::: Given records
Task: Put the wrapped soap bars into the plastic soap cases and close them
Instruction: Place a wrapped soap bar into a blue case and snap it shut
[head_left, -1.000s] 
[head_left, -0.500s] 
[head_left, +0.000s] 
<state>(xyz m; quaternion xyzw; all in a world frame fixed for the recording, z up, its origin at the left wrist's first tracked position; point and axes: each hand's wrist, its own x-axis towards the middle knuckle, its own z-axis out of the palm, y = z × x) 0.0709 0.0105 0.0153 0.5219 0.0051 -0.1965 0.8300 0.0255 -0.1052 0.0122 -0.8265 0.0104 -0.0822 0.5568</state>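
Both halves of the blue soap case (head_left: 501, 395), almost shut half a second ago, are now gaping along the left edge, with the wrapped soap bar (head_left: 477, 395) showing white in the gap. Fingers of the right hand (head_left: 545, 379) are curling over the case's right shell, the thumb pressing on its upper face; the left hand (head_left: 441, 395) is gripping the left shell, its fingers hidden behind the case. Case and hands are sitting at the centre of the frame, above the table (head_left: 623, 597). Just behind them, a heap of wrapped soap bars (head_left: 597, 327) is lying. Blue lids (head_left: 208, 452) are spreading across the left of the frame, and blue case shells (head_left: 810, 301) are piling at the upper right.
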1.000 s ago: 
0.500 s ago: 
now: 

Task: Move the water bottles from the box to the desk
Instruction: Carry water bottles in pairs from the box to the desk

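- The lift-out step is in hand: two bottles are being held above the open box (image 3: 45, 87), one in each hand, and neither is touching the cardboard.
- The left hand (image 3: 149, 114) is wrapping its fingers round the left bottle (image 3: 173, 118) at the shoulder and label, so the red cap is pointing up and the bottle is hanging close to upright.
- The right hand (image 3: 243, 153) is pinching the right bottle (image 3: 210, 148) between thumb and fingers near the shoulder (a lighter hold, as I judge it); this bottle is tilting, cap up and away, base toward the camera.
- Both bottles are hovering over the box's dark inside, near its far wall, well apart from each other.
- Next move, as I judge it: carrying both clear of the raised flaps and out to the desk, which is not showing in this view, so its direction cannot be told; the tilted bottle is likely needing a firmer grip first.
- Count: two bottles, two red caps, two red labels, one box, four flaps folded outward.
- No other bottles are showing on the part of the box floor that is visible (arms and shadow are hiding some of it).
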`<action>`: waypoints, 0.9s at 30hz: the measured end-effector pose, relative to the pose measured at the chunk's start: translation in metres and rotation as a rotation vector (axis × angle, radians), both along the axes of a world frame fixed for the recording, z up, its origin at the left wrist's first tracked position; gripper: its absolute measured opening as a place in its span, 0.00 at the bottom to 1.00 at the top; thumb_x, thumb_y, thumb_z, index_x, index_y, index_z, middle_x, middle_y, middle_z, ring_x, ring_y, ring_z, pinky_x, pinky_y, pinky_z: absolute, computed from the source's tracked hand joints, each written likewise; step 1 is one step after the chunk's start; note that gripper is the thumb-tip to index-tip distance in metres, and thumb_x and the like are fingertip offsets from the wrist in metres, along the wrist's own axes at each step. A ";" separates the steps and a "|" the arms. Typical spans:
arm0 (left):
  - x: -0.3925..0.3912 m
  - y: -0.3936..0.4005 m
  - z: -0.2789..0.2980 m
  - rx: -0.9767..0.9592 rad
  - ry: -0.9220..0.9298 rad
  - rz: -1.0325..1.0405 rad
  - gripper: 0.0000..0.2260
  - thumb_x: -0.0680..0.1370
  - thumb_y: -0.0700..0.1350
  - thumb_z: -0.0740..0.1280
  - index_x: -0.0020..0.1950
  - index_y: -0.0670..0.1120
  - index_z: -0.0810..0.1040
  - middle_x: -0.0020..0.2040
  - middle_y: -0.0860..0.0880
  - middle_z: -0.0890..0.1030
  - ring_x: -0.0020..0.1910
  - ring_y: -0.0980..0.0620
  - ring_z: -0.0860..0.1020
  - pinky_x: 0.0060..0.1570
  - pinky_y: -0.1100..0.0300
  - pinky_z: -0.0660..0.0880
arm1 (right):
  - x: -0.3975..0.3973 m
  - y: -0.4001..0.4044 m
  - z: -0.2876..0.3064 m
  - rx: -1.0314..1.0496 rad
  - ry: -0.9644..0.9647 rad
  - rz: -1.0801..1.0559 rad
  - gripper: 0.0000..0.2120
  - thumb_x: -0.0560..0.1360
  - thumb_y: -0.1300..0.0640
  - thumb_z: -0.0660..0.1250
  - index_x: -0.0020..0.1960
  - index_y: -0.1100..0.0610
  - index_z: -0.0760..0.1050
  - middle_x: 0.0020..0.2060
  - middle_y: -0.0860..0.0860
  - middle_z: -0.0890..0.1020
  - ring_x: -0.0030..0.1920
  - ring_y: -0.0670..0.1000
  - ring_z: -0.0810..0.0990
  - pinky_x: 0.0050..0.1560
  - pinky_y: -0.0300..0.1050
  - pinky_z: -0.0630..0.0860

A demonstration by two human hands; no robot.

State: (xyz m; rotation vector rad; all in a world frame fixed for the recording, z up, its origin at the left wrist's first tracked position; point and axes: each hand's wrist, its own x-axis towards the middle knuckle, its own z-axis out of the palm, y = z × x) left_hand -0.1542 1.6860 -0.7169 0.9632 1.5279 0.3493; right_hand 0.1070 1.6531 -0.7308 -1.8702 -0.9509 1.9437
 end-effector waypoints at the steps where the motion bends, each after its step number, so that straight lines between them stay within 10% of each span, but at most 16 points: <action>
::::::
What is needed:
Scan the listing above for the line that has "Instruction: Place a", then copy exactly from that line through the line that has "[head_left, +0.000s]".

Answer box:
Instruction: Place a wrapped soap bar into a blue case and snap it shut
[head_left, -1.000s] 
[head_left, -0.500s] 
[head_left, +0.000s] 

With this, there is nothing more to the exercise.